Самым дружелюбным и самым странным обезьянам Марта давала имена. Среди них всегда были Хьюи, Дьюи и Льюи. Остальных она называла в честь людей. Вил не смог сдержать смех. За эти годы у Марты было несколько Хуанов Шансонов и Джейсонов Маджей – обычно самые неисправимые мелкие воришки; целая последовательность Делл Лу – все маленькие, слабые, стеснительные; и даже один В. В. Бриерсон. Когда Вил перечитывал эту страницу, он улыбался. Вил-рыболов, большая обезьяна с черной шкурой, размером даже больше, чем доминантная самка, мог бы стать вожаком, но предпочитал держаться особняком, наблюдая за всеми остальными. Время от времени спокойствие ему изменяло, и он разражался оглушительными воплями и бегал взад-вперед по берегу озера, хлопая себя по бокам. Как и первый Дьюи, он был немного не таким, как все, и проявлял особо дружеское расположение к Марте. «Вил» проводил с ней гораздо больше времени, чем с обезьянами. Все рыболовы старались подражать Марте, но у него это получалось лучше. Марте даже удалось приспособить «Вила» к полезной работе – он навострился переносить с места на место небольшие свертки. Больше всего черная обезьяна любила играть в строительство миниатюрных пирамид вроде тех, в которых Марта прятала очередную завершенную часть своего дневника. Марта ни разу не написала, что Вил-рыболов ее любимец, но он ей явно нравился. Он исчез во время последней длительной экспедиции Марты на пятнадцатом году ее жизни возле пузыря Мирников.
«Я никогда не назову никого из моих маленьких друзей в честь тебя, Леля. Рыболовы живут только десять, максимум пятнадцать лет. Мне всегда грустно, когда они умирают. Я не хочу, чтобы это случилось с существом по имени Елена».

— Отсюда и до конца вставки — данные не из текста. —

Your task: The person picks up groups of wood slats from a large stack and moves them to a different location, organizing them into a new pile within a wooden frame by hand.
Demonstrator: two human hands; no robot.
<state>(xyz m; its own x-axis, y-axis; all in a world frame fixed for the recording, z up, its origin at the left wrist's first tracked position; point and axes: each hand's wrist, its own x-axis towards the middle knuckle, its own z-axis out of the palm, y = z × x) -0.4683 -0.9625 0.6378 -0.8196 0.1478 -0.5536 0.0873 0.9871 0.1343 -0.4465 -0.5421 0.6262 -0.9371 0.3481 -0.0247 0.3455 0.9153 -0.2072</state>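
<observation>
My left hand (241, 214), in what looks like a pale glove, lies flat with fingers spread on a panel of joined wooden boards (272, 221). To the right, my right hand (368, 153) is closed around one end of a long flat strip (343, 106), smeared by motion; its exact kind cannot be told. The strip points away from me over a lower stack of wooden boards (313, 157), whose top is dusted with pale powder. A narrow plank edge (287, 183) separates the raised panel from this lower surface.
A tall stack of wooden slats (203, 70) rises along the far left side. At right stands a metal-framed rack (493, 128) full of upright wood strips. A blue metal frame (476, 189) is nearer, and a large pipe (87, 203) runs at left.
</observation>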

С годами Марта стала все больше внимания уделять своему дневнику. Именно в этот период количество слов перевалило за миллион. Там было много советов Елене и кое-какие интересные открытия. Оказалось, что Фил Жене уговорил Елену поднять пузырь Мирников в тот момент, когда республиканцы Нью-Мексико находились в реальном времени. Именно Фил Жене стоял за историей с пеплом и лопатами. Жене постоянно утверждал, что ключ к успеху лежит в жестком контроле, который необходимо установить над низтехами. Марта просила Елену больше не следовать его советам.

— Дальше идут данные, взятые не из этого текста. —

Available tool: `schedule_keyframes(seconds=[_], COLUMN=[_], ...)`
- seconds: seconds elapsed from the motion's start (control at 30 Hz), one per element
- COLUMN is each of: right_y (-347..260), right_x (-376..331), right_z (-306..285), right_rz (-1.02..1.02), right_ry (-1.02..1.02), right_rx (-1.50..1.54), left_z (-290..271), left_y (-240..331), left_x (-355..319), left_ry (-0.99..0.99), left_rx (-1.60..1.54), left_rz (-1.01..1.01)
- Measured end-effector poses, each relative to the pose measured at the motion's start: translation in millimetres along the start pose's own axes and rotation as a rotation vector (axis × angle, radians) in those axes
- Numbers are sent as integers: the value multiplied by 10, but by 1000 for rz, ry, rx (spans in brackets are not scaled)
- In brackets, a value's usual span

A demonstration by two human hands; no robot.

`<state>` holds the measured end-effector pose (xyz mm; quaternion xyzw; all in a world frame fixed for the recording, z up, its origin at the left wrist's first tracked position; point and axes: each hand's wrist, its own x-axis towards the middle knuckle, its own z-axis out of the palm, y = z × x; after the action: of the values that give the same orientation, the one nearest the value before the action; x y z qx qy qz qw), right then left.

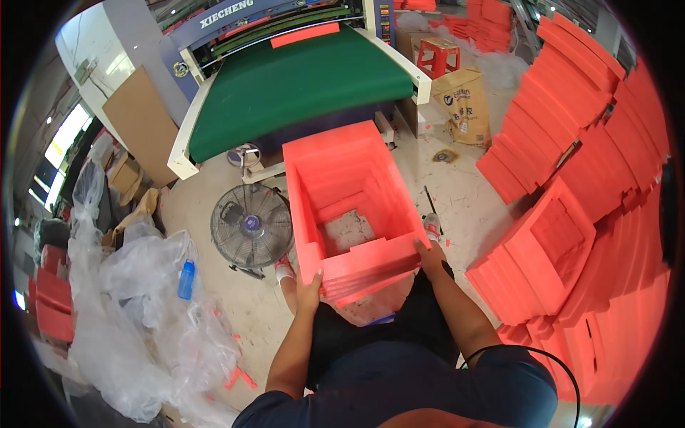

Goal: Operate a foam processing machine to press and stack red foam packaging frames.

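A stack of hollow rectangular red foam frames [300, 207] stands in front of me, with the floor showing through its open middle. My left hand [309, 291] is closed on the near left corner of the stack, thumb on top. At the near right corner, my right hand [431, 258] grips the same stack, its fingers partly hidden behind the foam. The layered edges on the near side look slightly uneven. Beyond the stack lies the green conveyor belt [300, 85] of a machine, with a red foam strip [305, 36] at its far end.
A black floor fan [251, 227] stands left of the stack. Clear plastic bags [143, 307] and a blue bottle [186, 279] lie farther left. More red foam stacks [531, 264] crowd the right side. A brown paper sack [464, 107] and red stool [438, 57] are at the far right.
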<state>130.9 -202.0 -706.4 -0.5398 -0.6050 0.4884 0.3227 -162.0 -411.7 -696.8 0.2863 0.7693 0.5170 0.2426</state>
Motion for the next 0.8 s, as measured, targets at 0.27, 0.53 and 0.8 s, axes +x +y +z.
schedule_keyframes(seconds=[0.27,0.53,0.8], right_y=[-184,-247,-323], right_x=[-67,-141,-159], right_z=[7,-35,-126], right_rz=[60,-11,26], right_ry=[-32,32,-23], right_rx=[-48,49,-66], left_z=[30,24,48], left_y=[-628,-275,-480], left_x=[196,72,147], left_ry=[-18,-31,-50], left_rx=[-175,-126,-215], left_rz=[68,27,17])
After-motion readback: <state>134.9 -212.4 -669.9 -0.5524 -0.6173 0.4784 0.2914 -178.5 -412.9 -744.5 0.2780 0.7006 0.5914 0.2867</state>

«Даже если мы будем вести себя как святые, нас все равно будут бояться и ненавидеть».
Ее записи уже мало походили на дневниковые – скорее это было собрание эссе, рассказов, стихов и фантазий. Массу времени Марта тратила на зарисовки и серьезную живопись. От нее остались дюжины полотен с изображением пузыря и озера в разном освещении, пейзажи, выполненные с зарисовок, которые Марта делала во время своих путешествий, много портретов рыболовов и автопортретов. На одном из них Марта стояла на коленях на берегу озера и, улыбаясь, смотрела на свое отражение в пузыре.
Постепенно Вил начал понимать, что, за исключением коротких периодов депрессии, физической боли и неожиданно охватывавшего все ее существо ужаса, большую часть времени Марта получала удовольствие от жизни. Она даже написала об этом:
«Если меня спасут, жизнь здесь просто превратится в два дополнительных десятилетия к тем двум столетиям, что я уже прожила. Если нет… Что ж, когда-нибудь ты сюда вернешься. И я хочу, чтобы ты знала: я скучала без тебя, но были и приятные моменты. Прими в подарок мои картины и стихи как доказательства этого».

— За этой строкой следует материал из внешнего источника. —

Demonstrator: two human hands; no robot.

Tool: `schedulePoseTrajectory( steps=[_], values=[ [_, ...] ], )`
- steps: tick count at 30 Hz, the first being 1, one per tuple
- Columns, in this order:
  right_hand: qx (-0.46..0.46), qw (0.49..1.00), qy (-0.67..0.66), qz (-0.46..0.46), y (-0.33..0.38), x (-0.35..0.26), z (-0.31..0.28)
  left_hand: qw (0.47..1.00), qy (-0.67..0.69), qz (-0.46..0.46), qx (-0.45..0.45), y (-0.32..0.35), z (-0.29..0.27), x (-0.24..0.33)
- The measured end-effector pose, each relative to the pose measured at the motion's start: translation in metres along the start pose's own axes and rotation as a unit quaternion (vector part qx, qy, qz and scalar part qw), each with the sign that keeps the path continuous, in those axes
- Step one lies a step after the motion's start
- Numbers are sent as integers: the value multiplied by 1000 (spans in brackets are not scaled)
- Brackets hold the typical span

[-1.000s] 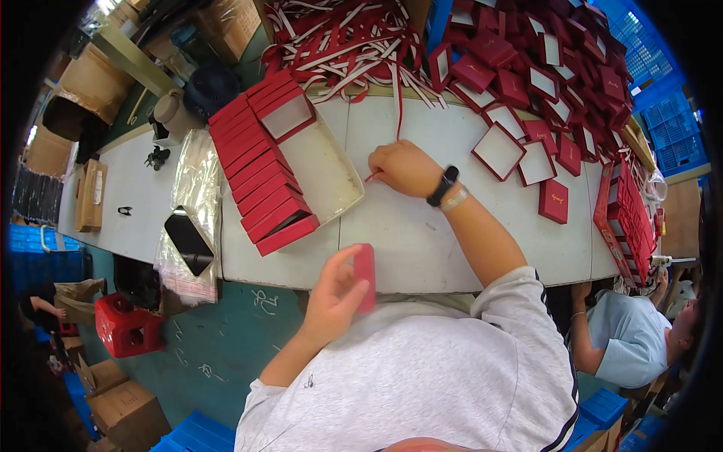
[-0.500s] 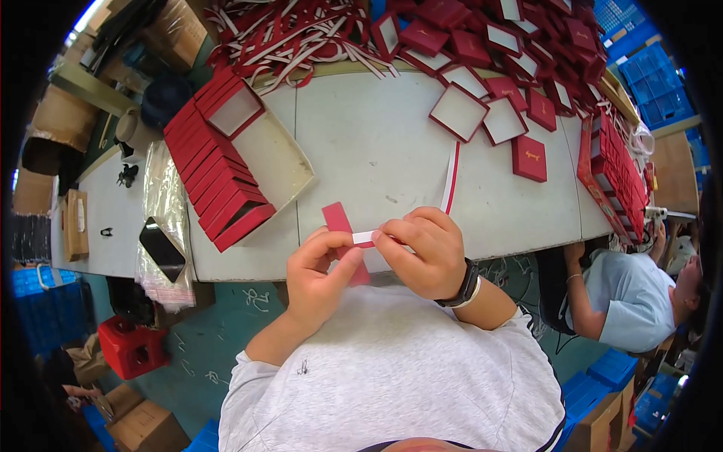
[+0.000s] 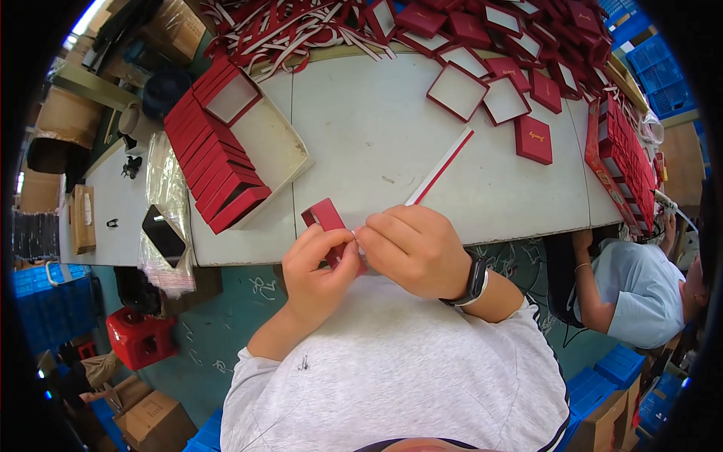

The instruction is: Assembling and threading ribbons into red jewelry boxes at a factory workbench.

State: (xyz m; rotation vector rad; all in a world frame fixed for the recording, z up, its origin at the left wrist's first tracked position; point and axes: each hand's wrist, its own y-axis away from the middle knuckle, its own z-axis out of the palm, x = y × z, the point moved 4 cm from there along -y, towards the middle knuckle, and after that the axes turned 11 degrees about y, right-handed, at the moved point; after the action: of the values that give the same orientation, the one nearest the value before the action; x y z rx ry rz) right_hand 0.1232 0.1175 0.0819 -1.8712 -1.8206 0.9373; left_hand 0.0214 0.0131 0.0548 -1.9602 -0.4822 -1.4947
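In front of my chest both hands meet near the table's front edge. My left hand (image 3: 320,265) is closed around a small red cardboard box piece (image 3: 329,216), whose hollow end shows above the fingers. The fingertips of my right hand (image 3: 416,250) pinch close against my left thumb and forefinger. A white-and-red ribbon (image 3: 443,164) runs from behind my right hand and slants up to the right over the table. Its near end is hidden by my fingers.
A shallow tray (image 3: 282,143) holding a row of red boxes (image 3: 218,162) stands at the left. Loose ribbons (image 3: 294,30) and red box parts (image 3: 459,87) are heaped at the back. A phone (image 3: 163,235) rests on plastic bags at far left. Another person (image 3: 633,282) sits at right.
The red box piece has turned, so its hollow end now shows. The white band between my hands has gone from view. The ribbon's free end has swung into a straight slant.
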Motion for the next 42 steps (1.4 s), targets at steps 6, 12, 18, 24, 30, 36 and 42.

Это был подарок не для Вила Бриерсона. Сначала Вил хотел прочитать весь дневник Марты подряд, но настал день, когда он больше не мог продолжать. Когда-нибудь он вернется к тем средним, приятным для Марты годам и, возможно, даже порадуется вместе с ней. Но сейчас он чувствовал необходимость прочитать последние записи Марты Кен Королевой. Приближаясь к этому времени, Вил удивлялся сам себе. В отличие от Марты он знал, как все кончилось, и тем не менее заставлял себя посмотреть на ситуацию глазами Марты. Может быть, какая-то безумная часть его существа рассчитывала таким образом взять на себя хоть малую толику ее боли?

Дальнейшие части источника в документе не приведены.